The justice of this contention will be shown by an examination of the decisions of this court on the subject of the extent of legislative power over railway tariffs.

The earliest decisions were in Munn v. Illinois, and what are known as the Granger cases. These cases were decided in 1876, and are reported in 94 U. S. 113; 155-180.

In each of the cases the state legislatures had fixed a maximum rate. The elevator owner and the railway companies denied the existence of any such power in the States. This was the great overshadowing question, and the one to which the attention of the court was given, and the one which was adjudged.

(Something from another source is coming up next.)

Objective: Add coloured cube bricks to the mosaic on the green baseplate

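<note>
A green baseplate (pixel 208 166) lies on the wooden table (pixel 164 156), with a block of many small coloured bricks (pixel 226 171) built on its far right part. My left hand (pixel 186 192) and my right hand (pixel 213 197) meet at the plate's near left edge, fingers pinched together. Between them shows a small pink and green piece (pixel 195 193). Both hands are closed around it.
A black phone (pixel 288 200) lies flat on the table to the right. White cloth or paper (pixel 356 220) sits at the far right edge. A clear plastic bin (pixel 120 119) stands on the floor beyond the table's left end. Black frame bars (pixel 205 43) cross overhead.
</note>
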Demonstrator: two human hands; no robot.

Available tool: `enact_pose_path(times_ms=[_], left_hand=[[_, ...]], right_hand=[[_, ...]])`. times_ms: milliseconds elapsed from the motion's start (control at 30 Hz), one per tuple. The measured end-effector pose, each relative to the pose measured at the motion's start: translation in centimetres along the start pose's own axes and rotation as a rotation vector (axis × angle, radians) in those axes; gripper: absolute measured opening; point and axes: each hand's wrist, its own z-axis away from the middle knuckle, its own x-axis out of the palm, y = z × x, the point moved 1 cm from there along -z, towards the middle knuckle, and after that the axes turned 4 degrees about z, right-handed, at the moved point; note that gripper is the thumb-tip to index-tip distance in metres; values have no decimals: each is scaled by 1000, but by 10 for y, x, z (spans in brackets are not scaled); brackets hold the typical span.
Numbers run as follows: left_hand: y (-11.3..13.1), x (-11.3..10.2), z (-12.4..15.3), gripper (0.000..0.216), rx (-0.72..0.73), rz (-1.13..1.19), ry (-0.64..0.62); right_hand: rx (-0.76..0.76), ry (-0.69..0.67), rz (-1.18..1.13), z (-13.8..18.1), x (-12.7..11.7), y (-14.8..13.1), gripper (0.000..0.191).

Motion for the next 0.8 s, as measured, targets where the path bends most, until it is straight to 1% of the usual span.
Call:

The judgment was that such a power existed, but the scope and extent of the power were not determined, for the cases did not require it.

Argument for Appellee.

In 1883, the general question of the scope of state legislative power, under special provisions of the state constitution and statutes, to fix rates for a public water supply came before the court in a case from California.

The case of Spring Valley Water Works v. Schottler, 110 U. S. 347 (1883), above referred to, was this:

The Spring Valley Water Works Company was incorporated under the General Incorporation act of the State of California, and under a constitution which provided that all laws passed might be from time to time altered and repealed. The act under which the company was incorporated provided that rates for water should be fixed by a board of commissioners to be appointed in part by the corporation and in part by the municipal authorities. Afterwards the constitution and laws were changed so as to take away from the corporations which had been organized and put into operation under the old constitution and laws, the power to name members of the boards of commissioners, and so as to place in the municipal authorities the sole power of fixing rates for water. The precise and sole point decided was that these changes did not violate any provisions of the Constitution of the United States. There was no question in the record as to the reasonableness of rates fixed for water. This is most material.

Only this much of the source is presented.